Longo cita um estudo de 500 inovações ocorridas entre 1953 e
1973, que demonstra que o tempo médio decorrido entre as invenções
e as respectivas inovações era de 7,7 anos na Inglaterra, 7,4
anos nos EUA, 5,2 anos na Alemanha e de 3,4 anos no Japão. “Tecnicamente,
a explicação está na engenharia, que transforma a esmagadora
maioria de inventos oriundos de qualquer área em bens de serviço,
ou seja, em inovações. Competência em engenharia de processos
e de produtos é fundamental e tem sido, no caso japonês, elemento
capaz de superar suas desvantagens comparativas.”

Para reduzir o impacto de tamanha deficiência, a Abenge resgatou, ao
lado da CNI, os princípios defendidos por Longo, reeditados como parte
do programa Inova Engenharia. Agora, a Abenge aguarda o encaminhamento do projeto
enviado em outubro ao Banco Mundial, que propõe o financiamento de US$
3 milhões para políticas de incentivo à inovação.

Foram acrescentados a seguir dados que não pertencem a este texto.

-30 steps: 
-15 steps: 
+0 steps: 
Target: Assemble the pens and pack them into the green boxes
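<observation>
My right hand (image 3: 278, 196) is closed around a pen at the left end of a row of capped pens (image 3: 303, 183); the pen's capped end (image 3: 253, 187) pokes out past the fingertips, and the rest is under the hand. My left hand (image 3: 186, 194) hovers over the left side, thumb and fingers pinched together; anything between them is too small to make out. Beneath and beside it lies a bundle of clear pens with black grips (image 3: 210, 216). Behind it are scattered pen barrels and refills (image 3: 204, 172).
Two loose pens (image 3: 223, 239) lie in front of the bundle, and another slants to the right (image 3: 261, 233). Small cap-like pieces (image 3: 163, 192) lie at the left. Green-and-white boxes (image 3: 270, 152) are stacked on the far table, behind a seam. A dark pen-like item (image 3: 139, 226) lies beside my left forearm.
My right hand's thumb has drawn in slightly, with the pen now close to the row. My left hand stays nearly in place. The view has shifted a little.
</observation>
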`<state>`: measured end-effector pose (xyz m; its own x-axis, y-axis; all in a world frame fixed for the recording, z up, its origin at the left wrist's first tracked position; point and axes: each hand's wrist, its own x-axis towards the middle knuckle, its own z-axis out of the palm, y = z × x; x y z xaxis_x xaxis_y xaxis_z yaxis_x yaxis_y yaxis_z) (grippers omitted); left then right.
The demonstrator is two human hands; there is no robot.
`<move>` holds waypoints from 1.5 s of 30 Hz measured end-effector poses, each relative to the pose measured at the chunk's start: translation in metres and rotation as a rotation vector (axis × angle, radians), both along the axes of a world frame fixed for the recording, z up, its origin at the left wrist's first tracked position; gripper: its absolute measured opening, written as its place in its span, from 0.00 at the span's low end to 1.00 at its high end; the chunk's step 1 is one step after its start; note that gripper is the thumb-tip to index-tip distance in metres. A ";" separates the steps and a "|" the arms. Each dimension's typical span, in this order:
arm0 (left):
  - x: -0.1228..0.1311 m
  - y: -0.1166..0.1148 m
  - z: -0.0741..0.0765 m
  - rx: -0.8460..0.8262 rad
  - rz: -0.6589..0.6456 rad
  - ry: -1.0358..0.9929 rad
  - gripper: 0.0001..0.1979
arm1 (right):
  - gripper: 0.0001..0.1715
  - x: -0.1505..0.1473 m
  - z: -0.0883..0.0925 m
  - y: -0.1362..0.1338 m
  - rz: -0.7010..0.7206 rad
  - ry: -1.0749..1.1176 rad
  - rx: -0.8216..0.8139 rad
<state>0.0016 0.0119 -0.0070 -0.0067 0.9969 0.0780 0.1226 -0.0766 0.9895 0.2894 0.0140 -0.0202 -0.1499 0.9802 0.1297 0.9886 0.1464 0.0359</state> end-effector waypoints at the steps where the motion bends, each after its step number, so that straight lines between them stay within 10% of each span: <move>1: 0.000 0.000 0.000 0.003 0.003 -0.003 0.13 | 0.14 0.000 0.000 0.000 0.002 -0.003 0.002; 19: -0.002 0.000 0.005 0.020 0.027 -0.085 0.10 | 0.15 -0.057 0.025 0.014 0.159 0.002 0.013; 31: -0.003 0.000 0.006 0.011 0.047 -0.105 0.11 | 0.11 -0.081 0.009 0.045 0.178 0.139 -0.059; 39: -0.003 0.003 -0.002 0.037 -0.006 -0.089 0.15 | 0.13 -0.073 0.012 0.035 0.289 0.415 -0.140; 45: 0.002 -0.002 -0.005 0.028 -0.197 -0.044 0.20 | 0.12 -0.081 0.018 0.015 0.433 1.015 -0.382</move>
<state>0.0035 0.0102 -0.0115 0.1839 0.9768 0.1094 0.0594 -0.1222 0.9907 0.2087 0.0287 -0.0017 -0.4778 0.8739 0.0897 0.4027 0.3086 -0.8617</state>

“O problema tem sido transformar as diretrizes em ações”,
aponta João Sérgio Cordeiro, da Universidade Federal de São
Carlos, presidente da Associação Brasileira de Ensino de Engenharia
(Abenge). “É preciso vontade política para concretizar mudanças
estruturais, que passam, inclusive, pela formação do professor.
Temos desafios e alunos inseridos no século XXI, mas professores que
ainda estão presos à mentalidade do século XX”, completa.

Dez anos depois, o país continua sem os engenheiros de base e, menos
ainda, sem engenheiros ligados à alta tecnologia.